(DATA Opens)

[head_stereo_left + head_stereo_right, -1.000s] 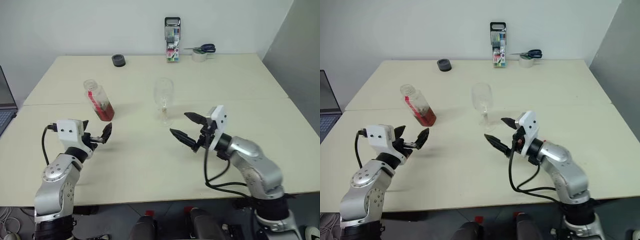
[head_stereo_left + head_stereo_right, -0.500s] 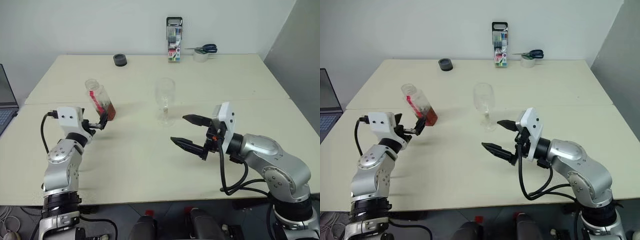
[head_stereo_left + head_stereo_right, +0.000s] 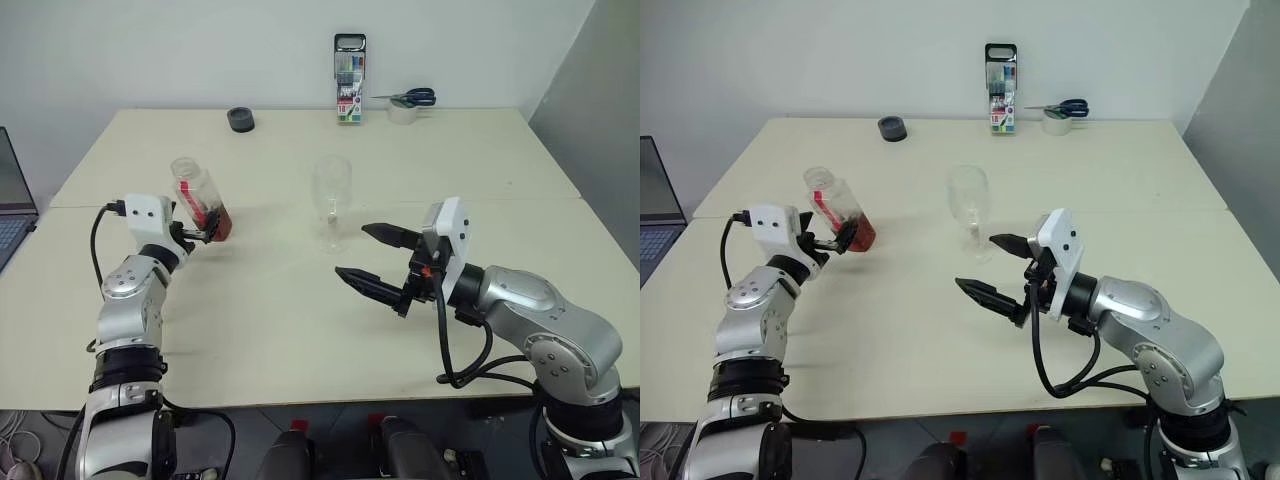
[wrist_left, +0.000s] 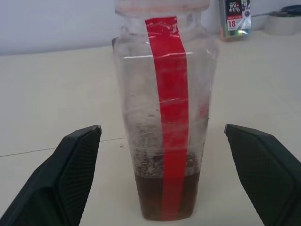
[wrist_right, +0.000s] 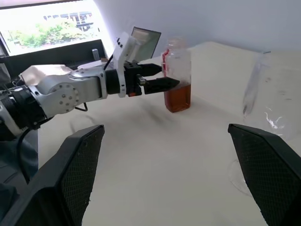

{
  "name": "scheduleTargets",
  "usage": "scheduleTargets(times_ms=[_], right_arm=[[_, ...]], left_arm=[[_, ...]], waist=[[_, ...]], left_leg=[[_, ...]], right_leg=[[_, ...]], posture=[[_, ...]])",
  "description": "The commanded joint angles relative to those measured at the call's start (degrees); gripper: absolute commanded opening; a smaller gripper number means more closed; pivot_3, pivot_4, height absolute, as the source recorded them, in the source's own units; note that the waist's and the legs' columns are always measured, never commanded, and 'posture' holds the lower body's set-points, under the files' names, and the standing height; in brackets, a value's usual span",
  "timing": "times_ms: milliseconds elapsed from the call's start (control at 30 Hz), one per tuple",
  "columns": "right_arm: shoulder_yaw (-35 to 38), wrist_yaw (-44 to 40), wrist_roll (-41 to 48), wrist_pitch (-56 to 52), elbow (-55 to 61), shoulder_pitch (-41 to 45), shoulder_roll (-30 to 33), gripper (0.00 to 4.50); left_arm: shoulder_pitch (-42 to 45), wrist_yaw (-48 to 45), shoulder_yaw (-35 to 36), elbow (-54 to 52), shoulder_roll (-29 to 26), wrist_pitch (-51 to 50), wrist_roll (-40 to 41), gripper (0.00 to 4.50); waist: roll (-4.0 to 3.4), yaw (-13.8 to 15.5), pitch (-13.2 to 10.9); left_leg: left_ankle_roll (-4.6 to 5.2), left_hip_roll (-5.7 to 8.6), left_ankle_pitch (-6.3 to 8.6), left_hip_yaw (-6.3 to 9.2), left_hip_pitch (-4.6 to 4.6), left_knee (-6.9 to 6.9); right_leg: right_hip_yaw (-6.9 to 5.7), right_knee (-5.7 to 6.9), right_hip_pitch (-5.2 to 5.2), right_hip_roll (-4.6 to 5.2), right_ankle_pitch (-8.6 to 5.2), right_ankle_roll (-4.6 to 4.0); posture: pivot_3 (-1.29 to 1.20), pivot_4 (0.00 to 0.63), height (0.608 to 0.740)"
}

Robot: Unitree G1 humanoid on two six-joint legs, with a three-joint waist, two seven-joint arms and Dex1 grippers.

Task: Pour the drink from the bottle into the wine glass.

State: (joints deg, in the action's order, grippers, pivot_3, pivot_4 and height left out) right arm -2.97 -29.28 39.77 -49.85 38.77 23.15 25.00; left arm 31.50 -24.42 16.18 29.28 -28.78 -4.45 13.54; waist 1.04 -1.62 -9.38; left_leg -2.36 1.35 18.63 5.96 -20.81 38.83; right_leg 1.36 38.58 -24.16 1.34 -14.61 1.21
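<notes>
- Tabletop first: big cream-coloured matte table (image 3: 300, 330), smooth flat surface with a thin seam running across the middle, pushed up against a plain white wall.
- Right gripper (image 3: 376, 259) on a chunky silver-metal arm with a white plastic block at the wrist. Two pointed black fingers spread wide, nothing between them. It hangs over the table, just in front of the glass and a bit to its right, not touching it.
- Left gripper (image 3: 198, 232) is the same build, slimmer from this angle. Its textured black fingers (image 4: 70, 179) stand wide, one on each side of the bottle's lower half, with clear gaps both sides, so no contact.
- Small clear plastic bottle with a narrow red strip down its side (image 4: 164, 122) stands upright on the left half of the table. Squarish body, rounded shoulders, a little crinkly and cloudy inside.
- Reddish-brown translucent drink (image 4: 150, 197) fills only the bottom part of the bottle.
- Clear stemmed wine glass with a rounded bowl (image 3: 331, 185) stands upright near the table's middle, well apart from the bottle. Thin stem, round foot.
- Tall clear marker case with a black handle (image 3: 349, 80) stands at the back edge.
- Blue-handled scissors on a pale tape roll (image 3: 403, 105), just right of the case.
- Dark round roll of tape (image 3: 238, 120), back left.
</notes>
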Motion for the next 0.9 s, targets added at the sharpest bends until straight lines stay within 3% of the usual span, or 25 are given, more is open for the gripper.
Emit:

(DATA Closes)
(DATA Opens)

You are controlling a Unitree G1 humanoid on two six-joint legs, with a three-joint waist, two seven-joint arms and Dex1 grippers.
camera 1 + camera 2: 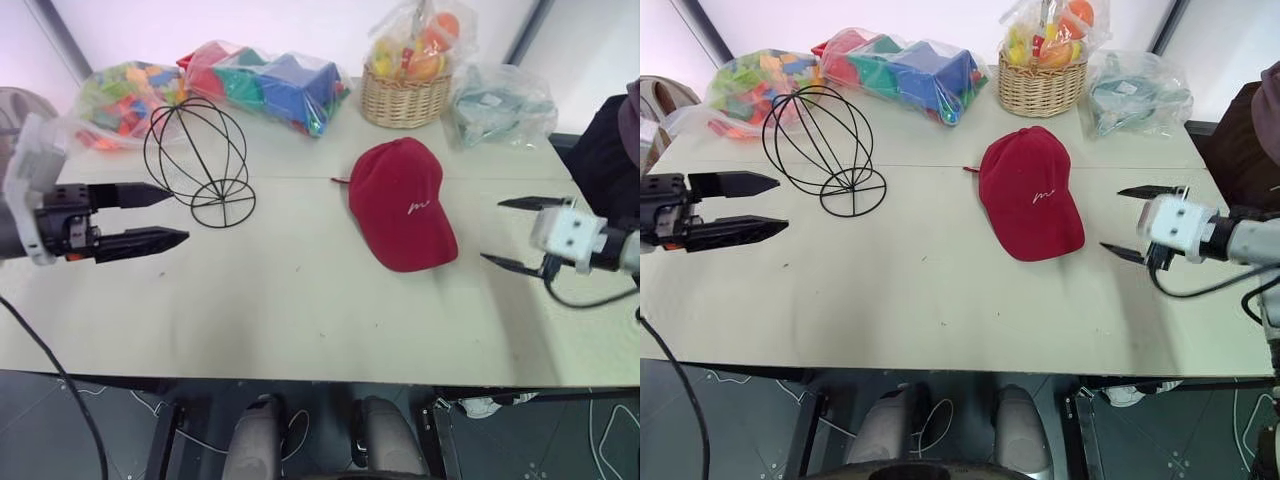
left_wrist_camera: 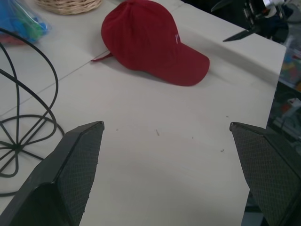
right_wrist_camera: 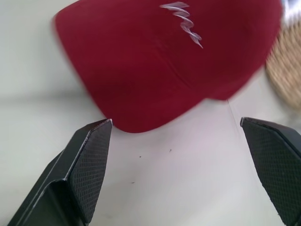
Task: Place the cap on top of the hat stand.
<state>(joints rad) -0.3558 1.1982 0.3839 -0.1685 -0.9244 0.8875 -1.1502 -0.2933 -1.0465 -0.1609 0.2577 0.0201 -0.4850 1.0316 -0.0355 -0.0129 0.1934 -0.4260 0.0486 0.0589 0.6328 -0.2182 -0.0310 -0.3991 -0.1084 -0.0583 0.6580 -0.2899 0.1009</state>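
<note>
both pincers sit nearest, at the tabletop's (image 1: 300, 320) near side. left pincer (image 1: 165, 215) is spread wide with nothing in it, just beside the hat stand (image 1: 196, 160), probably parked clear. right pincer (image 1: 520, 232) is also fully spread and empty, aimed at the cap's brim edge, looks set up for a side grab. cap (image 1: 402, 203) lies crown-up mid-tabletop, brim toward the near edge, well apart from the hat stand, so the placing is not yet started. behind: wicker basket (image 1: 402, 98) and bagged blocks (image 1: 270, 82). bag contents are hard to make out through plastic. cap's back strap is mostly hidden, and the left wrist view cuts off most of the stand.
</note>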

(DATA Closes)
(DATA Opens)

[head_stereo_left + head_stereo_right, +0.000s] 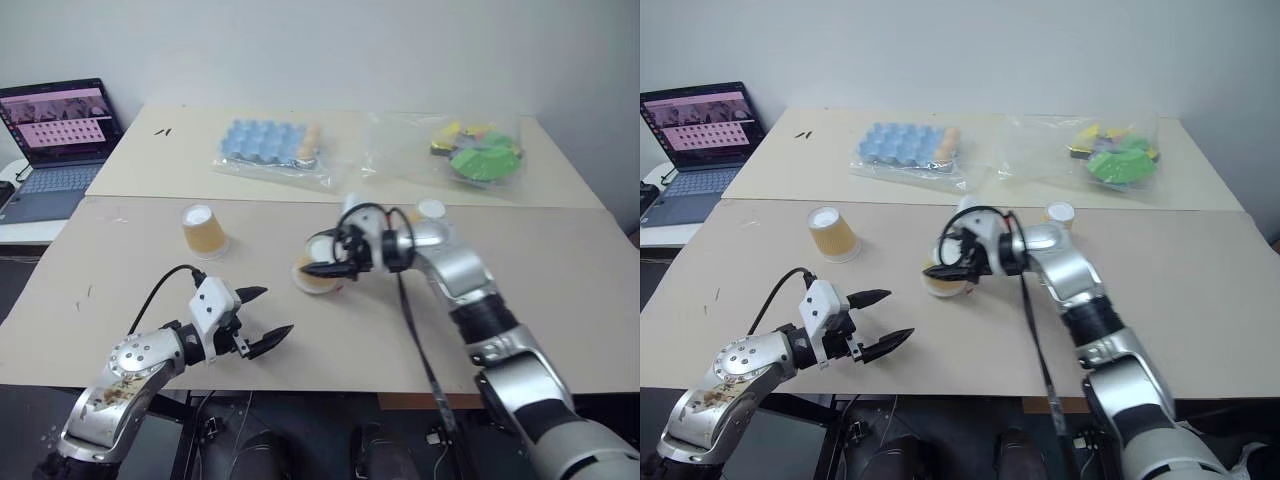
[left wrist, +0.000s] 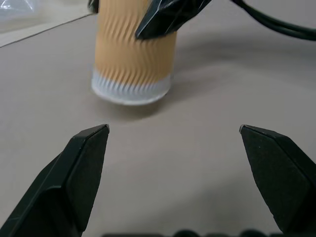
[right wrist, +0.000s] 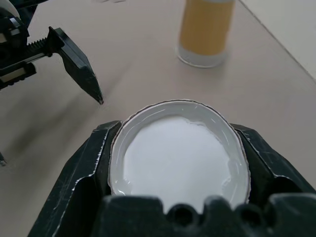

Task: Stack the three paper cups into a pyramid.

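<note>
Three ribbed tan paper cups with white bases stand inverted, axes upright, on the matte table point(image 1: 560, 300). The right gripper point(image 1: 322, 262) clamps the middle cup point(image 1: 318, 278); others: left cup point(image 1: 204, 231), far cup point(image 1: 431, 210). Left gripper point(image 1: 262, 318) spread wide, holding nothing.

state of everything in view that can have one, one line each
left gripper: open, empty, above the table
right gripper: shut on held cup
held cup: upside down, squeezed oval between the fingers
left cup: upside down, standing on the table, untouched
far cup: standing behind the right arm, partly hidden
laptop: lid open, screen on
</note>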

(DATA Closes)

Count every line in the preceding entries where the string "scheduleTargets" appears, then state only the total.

2